Back to the Beginning

So here we are, back at the beginning. Tests are abundant. And if all you want to know is a score, anyone test will do. Good tests, however, ones that accurately predict job performance, are rare. You can trust a good test to produce good employees. You can tell the difference by following a few guidelines.

Avoid vendors that emphasize their non-discrimination aspects, “legality” or industry-wide applications. Assuming their claim is accurate (and I have yet to see one what was) users are responsible for their own test use. Vendors are off the hook.

Avoid vendors that want to give their test to two groups of producers and use the results to predict job performance. These represent bad science. Scientifically, this kind of study can only show whether the two groups are different, but it does not tell you why. And it does not tell you about individuals within the groups.

Avoid tests that are based on self-reports. Self-reported answers can be faked. They cannot be validated by outside sources. Self-reported tests are similar to resumes. They represent things the test-taker wants you to know about him or her. Making decisions about hard skills based on self-reported data requires a huge leap of faith that is generally wrong half the time.

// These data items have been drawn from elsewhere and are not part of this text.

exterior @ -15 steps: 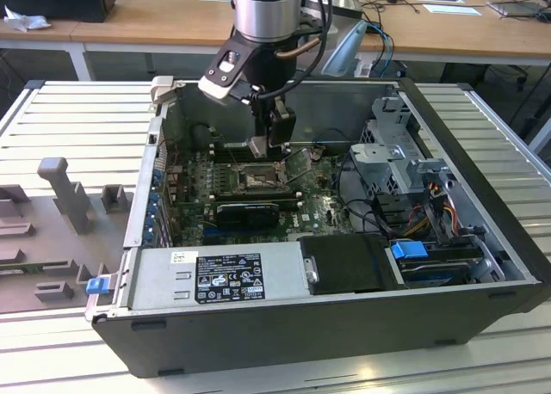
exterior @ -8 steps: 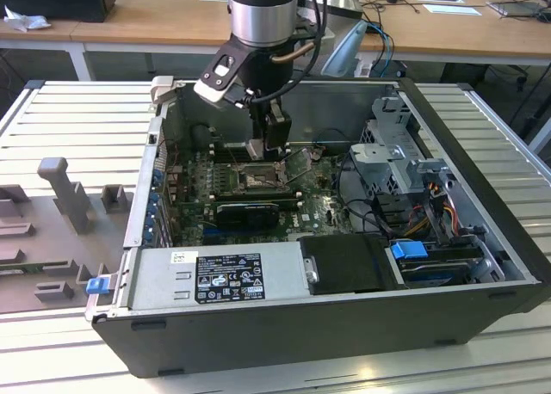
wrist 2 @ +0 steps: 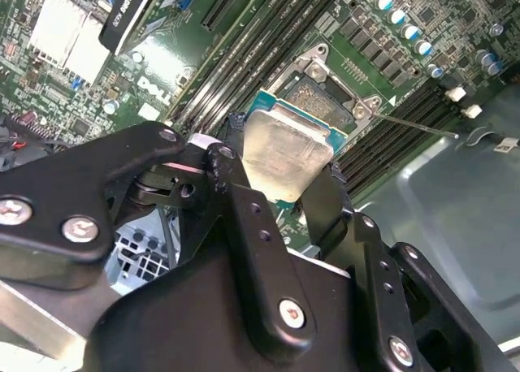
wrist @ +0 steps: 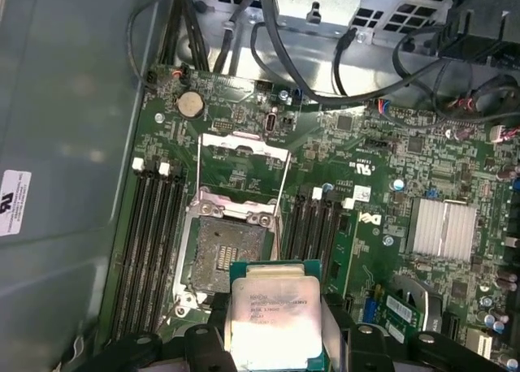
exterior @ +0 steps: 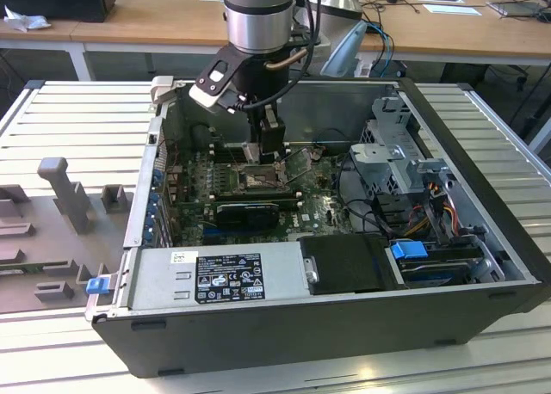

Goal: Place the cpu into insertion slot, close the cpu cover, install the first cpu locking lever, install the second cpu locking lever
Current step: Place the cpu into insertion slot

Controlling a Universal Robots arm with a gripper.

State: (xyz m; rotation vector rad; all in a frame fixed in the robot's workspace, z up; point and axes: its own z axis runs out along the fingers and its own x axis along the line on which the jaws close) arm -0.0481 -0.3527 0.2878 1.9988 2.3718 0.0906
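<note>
Gripper (wrist: 280, 343) pinching cpu (wrist: 275, 319) between its fingers, close over insertion slot's (wrist: 230, 254) edge; first wrist view exposing cpu cover (wrist: 242, 136) flipped open, exterior view framing computer case (exterior: 344, 325).

Robotics lab or test workshop, not a home. Industrial robot arm (exterior: 258, 15) hung over an open desktop computer case (exterior: 344, 325) lying on its side, green motherboard (wrist: 390, 144) exposed. Case sat on a ribbed aluminium work table (exterior: 77, 119). Grey moulded fixture blocks (exterior: 65, 187) lay on it at the exterior view's left. Wooden office desks (exterior: 146, 20) stood behind, with loose papers (exterior: 452, 9) and cables (exterior: 383, 46).
</note>
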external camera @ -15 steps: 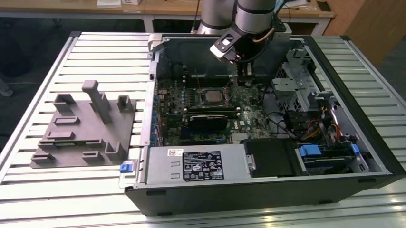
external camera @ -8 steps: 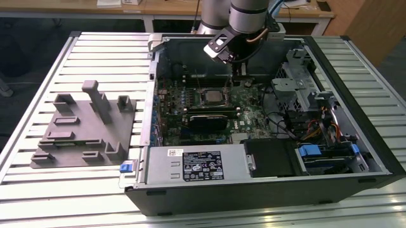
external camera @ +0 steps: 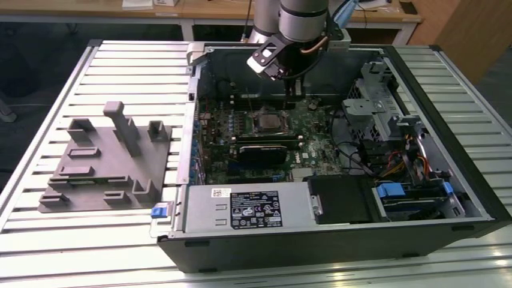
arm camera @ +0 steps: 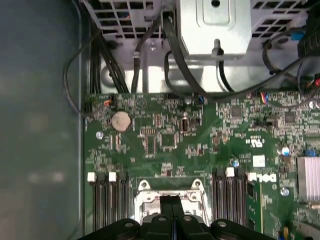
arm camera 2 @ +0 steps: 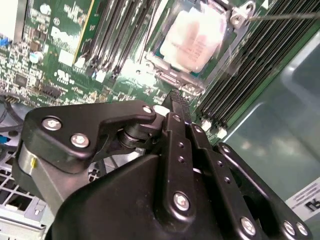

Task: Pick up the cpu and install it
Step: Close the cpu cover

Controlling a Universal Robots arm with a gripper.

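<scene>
Silver-topped cpu (arm camera 2: 192,37) seated flat in motherboard socket (arm camera: 170,186), twelve o'clock from power supply (external camera: 248,207) in exterior view; pincer (arm camera: 172,201) clenched empty, fingertips together just above socket, apparently with nothing left to carry.

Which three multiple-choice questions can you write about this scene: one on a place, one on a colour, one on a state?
1. Where does the cpu lie?
A. in the socket on the motherboard
B. on the table outside the case
C. on the power supply

2. What colour is the fixture beside the computer case?
A. red
B. grey
C. yellow

3. How is the claw?
A. shut, holding nothing
B. wide open
C. shut on a cable

Answers:
1 A: the second wrist view shows its shiny top inside the socket frame.
2 B: the exterior view shows it grey.
3 A: in the first wrist view the fingertips meet with nothing between them.
</scene>
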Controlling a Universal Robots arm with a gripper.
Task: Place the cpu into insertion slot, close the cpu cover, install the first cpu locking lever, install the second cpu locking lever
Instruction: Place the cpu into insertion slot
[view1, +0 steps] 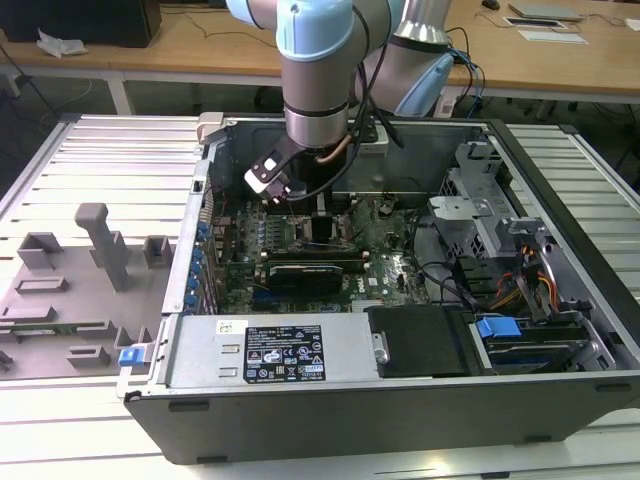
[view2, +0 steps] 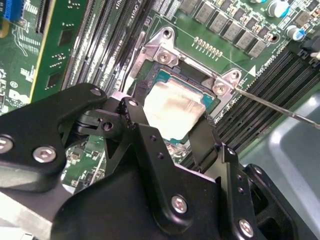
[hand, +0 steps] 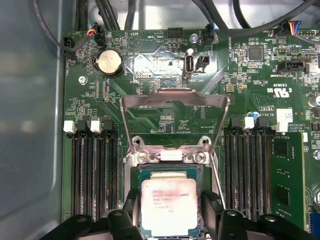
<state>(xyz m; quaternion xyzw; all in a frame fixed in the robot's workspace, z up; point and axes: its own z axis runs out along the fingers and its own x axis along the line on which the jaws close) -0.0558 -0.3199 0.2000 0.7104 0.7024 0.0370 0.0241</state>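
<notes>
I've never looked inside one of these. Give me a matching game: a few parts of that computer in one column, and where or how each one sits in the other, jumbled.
Parts:
1. silvery-beige square cpu chip
2. grey metal cpu cover frame
3. round silver coin battery
4. long black memory slots

Places or states:
A. tilted up, open
B. on either side of the square socket
C. at the socket, right under the black gripper
D. on the green board, beyond the open frame

Pairs: 1-C, 2-A, 3-D, 4-B.
</notes>
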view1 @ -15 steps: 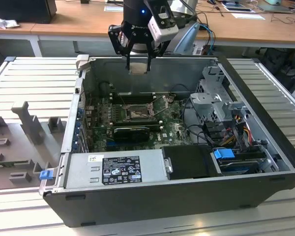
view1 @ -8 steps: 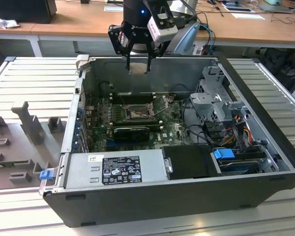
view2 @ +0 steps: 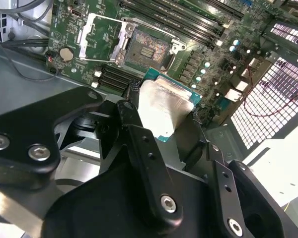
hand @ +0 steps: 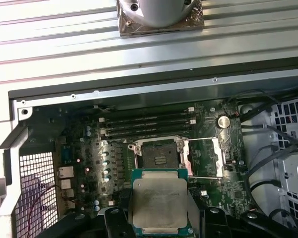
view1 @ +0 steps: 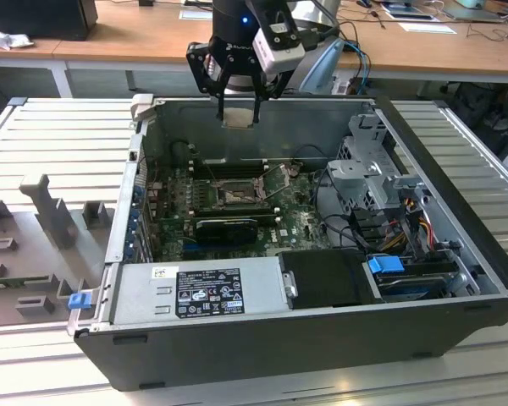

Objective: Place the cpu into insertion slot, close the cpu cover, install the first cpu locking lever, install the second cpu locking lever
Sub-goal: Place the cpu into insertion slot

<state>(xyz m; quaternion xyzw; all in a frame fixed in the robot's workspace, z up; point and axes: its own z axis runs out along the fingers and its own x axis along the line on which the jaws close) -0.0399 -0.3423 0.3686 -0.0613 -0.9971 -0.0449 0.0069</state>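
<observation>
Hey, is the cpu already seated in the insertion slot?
No. In the first wrist view the cpu is gripped in the pincer, apart from the insertion slot, whose pin field lies bare.

No print legible anywhere. Exterior view: black label [view1: 210, 292] sitting on the grey power supply box [view1: 140, 298], carrying white lettering and small marks, all too fine to make out. Small white sticker [view1: 163, 272] lying just beside it, likewise unreadable. First wrist view: cpu [hand: 159, 201] top showing only faint smudged markings
</observation>
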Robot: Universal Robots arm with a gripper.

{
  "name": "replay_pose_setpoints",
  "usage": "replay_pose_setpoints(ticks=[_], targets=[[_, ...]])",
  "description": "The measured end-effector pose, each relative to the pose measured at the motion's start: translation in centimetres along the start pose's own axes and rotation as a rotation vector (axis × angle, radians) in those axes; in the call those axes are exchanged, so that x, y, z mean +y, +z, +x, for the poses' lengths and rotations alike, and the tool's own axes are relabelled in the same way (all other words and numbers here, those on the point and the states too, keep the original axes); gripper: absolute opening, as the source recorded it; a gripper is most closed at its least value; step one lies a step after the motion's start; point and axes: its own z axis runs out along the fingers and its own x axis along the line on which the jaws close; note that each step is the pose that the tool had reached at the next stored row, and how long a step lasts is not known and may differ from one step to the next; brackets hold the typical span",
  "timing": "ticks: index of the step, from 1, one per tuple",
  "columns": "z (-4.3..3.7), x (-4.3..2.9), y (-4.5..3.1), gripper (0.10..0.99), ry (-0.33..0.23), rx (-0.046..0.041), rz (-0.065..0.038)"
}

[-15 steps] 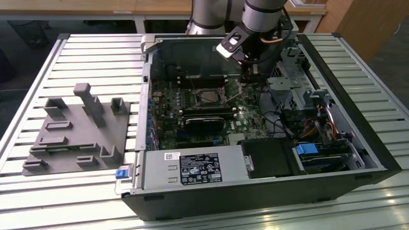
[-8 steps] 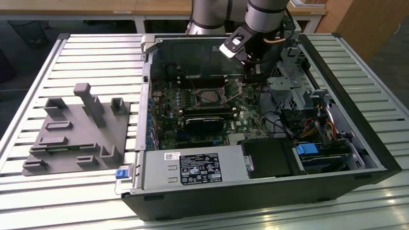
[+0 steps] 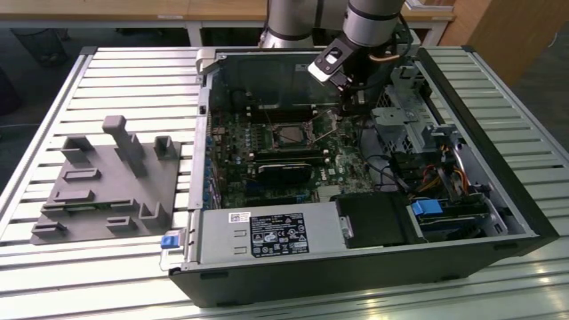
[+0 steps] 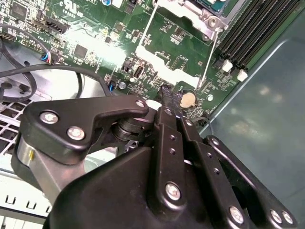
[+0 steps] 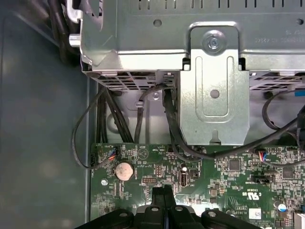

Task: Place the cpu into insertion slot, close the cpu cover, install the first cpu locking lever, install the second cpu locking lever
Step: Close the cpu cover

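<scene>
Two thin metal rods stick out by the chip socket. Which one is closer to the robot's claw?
The rod ending beside the round silver battery; the other rod stands farther from the gripper.

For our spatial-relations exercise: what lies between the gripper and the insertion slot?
In the second wrist view, green circuit board and a thin wire lever lie between the gripper and the insertion slot.

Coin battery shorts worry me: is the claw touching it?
Apart. In the first wrist view, green board shows between the claw and the coin battery.
</scene>
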Motion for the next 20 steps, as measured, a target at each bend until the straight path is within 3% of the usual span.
replay_pose_setpoints(ticks=[12,20], targets=[[0.02,-0.03,1.01,0.122,0.0,-0.0014,0.0],[0.01,-1.13,1.03,0.122,0.0,-0.0013,0.0]])
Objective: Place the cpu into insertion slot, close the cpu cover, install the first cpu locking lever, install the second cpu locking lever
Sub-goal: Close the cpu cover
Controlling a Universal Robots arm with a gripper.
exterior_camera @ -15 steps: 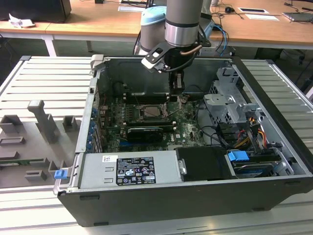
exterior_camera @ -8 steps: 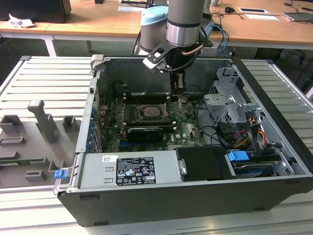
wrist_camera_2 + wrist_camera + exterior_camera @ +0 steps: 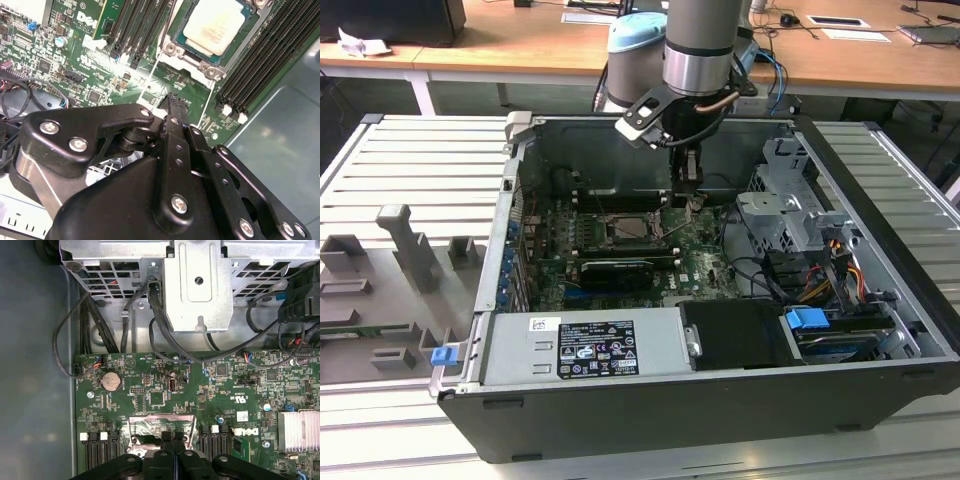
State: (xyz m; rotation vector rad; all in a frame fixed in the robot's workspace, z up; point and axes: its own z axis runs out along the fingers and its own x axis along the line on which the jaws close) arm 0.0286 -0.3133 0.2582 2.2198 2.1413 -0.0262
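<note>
Cpu [image 3: 215,25] lies face up in the insertion slot [image 3: 191,54] on the green motherboard [image 3: 100,75]. My hand [image 3: 173,100] hovers just beside the slot, its black fingers clenched together, gripping nothing I can make out.

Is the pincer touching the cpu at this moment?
Apart. In the second wrist view the pincer ends over the green board, and the socket's metal frame lies between it and the cpu.
</note>
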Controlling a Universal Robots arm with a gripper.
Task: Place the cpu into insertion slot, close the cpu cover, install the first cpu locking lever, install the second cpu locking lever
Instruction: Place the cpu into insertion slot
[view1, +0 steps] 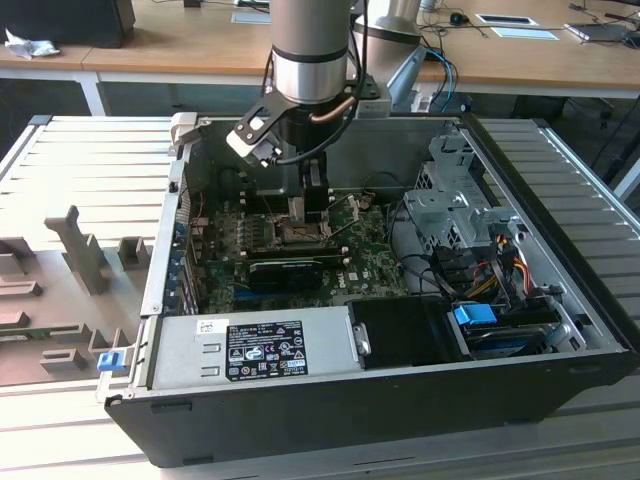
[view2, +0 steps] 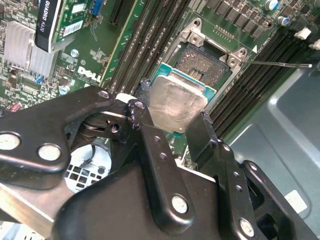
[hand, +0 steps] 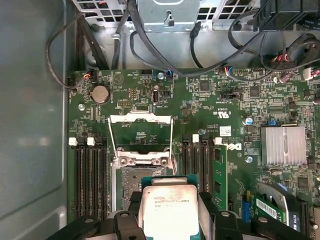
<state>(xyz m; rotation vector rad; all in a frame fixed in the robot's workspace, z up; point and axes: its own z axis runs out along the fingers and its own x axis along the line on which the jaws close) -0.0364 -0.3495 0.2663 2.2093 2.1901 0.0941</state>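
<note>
My gripper (view2: 172, 112) is shut on the cpu (view2: 175, 102), a square chip with a grey metal top, held by two opposite edges between black fingers (view2: 142, 117). In the first wrist view the cpu (hand: 170, 210) sits in the gripper (hand: 170, 217) just over the near edge of the insertion slot (hand: 131, 185), most of which lies open beyond it. The dark slot (view2: 202, 60) has a silver rim. The cpu cover (hand: 140, 117) stands flipped open past the slot. A thin lever rod (view2: 280, 64) sticks out sideways. In the exterior view the gripper (view1: 305, 215) hangs over the slot (view1: 300, 236) inside the open case.
Memory slots (hand: 92, 175) flank the socket on both sides. A long black card (view1: 290, 270) lies just in front of it, and a finned heatsink (hand: 282, 145) sits nearby. Cables (hand: 150, 55), the drive cage (view1: 455, 205) and the power supply (view1: 255, 350) crowd the case.
</note>
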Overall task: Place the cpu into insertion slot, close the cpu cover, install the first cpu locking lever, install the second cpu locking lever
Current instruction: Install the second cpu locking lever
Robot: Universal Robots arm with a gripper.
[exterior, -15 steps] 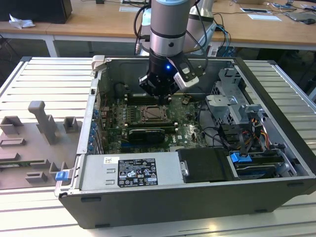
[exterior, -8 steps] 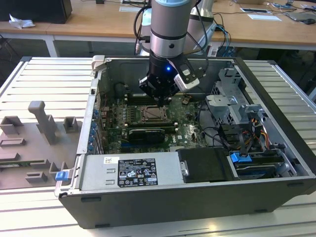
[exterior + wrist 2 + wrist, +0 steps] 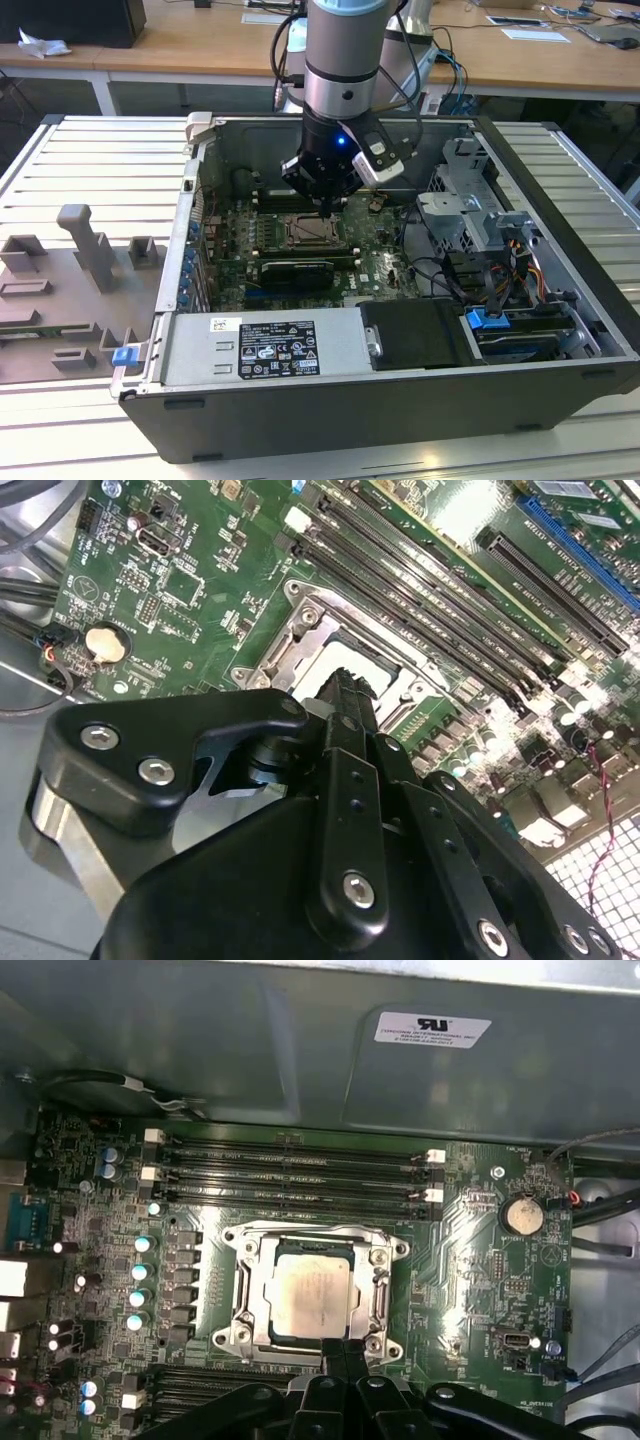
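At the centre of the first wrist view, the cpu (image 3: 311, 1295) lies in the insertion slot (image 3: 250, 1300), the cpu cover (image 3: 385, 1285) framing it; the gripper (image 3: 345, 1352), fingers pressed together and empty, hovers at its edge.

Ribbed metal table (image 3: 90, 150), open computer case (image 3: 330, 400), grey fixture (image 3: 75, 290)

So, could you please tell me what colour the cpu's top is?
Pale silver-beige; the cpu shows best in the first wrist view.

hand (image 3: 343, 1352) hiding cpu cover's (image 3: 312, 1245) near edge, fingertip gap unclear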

Ask the vendor for a report showing he followed the ‘Guidelines’ and ‘Standards.’ This is your only assurance the test will be job related, based on business necessity and accurately predict job performance.

Web-based testing is in the same category as medicine was 100 years ago when heroin was good for you; there was no such thing as anesthesia; injections were unavailable; radioactive water cleared the mind; opium was a relaxation agent; blood-letting was commonplace; linseed, mustard, and soap were used as cure for infection; and sugar of lead was a common treatment for diabetes.

Let’s all work hard to move hiring into the 21st Century.